Every line of the records that contains "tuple" should be tallied, and only the resulting number returned.

Extracted data entries:

____________________

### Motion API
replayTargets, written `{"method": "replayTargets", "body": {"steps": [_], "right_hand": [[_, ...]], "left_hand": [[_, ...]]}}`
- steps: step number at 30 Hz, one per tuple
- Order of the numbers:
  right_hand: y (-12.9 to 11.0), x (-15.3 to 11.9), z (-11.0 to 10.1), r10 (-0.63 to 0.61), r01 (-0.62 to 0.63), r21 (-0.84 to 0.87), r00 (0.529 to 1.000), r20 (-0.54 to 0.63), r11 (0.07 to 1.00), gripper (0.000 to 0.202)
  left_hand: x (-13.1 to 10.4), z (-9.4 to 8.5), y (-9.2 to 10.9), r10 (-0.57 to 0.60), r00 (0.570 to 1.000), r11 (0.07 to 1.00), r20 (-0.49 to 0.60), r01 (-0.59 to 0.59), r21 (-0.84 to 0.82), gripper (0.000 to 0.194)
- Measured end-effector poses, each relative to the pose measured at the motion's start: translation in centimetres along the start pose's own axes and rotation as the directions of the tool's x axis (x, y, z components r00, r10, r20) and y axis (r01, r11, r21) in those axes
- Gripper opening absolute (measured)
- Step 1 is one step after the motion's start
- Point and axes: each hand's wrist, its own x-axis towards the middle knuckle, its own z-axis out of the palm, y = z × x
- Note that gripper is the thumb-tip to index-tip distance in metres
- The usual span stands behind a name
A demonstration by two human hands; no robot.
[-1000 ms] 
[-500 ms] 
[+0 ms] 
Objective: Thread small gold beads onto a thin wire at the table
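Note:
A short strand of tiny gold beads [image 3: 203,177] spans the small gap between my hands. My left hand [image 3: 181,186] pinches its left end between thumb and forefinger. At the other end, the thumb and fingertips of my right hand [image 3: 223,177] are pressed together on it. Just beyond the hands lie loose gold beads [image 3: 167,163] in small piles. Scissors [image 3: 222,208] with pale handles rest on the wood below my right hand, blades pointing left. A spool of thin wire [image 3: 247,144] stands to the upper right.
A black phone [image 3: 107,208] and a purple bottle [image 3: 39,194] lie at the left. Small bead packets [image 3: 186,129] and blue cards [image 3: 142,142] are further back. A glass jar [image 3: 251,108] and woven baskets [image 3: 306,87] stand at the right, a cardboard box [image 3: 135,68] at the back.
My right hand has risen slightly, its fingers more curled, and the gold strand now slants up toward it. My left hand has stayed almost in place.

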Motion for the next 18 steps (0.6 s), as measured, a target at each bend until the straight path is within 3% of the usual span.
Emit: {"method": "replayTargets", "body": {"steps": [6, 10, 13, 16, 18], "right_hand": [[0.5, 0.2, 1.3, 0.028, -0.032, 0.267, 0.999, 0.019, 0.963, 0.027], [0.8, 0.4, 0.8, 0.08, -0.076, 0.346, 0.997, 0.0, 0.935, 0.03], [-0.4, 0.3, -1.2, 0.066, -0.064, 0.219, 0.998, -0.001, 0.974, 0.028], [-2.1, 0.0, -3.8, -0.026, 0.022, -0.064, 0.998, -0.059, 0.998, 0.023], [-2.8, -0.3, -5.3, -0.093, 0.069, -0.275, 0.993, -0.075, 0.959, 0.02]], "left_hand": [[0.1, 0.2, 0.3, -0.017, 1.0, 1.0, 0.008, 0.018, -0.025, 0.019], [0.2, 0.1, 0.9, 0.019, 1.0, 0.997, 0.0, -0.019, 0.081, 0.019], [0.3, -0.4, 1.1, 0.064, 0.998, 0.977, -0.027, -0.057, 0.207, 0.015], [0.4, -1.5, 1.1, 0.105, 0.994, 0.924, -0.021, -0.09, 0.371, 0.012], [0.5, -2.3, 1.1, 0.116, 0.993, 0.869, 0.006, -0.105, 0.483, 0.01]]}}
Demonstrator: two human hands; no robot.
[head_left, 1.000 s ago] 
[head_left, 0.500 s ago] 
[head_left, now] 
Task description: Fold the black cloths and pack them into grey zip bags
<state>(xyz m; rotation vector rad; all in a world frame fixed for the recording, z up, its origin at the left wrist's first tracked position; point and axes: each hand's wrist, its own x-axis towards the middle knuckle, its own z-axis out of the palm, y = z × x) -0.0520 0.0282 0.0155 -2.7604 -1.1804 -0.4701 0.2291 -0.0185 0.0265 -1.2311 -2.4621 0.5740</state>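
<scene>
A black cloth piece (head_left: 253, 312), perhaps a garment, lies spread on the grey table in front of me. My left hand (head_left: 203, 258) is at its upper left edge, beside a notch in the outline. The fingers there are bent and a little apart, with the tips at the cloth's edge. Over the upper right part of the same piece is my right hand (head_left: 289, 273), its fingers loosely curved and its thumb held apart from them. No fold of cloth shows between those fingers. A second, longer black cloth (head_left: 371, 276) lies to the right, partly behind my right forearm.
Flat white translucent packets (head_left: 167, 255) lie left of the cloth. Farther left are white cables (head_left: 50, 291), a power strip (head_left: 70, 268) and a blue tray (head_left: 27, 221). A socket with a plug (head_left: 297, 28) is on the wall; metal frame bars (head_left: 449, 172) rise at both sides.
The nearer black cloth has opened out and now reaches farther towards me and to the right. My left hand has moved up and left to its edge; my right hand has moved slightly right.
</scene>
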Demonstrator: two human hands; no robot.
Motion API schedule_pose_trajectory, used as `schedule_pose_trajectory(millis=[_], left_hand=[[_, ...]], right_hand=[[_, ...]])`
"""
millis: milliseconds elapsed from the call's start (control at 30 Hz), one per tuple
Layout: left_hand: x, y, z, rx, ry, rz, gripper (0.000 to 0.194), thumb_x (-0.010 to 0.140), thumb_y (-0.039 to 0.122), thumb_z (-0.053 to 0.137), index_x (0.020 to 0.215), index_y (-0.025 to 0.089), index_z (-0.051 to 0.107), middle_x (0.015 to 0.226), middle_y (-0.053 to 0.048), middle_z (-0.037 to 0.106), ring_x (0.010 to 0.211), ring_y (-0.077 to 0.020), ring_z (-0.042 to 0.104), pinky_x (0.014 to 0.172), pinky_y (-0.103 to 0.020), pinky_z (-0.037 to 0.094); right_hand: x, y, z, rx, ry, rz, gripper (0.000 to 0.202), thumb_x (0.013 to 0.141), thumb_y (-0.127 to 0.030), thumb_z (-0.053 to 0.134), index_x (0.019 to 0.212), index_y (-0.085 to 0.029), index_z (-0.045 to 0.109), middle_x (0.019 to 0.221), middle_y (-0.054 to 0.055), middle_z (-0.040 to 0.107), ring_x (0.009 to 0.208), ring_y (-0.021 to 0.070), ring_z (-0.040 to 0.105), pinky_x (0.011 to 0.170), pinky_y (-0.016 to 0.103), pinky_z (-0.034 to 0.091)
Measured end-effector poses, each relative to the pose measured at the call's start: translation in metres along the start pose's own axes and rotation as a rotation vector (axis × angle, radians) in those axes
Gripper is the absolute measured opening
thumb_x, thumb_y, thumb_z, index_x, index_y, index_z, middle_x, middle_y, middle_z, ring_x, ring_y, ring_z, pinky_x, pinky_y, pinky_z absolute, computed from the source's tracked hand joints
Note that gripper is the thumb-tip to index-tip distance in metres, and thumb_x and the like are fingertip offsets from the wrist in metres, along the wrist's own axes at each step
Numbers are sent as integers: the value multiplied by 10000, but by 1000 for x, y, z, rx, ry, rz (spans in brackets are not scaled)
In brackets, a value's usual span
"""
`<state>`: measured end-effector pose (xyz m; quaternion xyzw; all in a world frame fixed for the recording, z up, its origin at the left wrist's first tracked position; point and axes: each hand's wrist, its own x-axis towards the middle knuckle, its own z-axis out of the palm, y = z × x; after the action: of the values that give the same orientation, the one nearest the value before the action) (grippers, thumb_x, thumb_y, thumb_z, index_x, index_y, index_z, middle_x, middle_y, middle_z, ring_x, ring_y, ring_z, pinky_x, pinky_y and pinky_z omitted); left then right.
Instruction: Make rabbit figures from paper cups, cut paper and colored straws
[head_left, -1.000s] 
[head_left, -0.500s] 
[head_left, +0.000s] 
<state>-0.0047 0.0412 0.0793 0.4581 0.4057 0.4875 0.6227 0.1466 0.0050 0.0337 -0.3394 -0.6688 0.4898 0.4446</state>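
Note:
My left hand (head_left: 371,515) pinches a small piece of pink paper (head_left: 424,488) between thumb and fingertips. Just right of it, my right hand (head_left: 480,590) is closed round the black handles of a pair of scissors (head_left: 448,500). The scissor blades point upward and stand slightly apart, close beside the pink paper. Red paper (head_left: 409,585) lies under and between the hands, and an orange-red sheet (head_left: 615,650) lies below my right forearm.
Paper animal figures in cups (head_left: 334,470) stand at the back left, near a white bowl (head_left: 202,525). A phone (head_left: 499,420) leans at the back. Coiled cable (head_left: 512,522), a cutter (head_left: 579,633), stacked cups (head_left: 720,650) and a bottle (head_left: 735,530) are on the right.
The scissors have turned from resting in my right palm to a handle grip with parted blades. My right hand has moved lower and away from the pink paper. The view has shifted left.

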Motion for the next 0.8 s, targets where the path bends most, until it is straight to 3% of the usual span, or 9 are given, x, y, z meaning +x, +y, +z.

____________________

Answer area: 2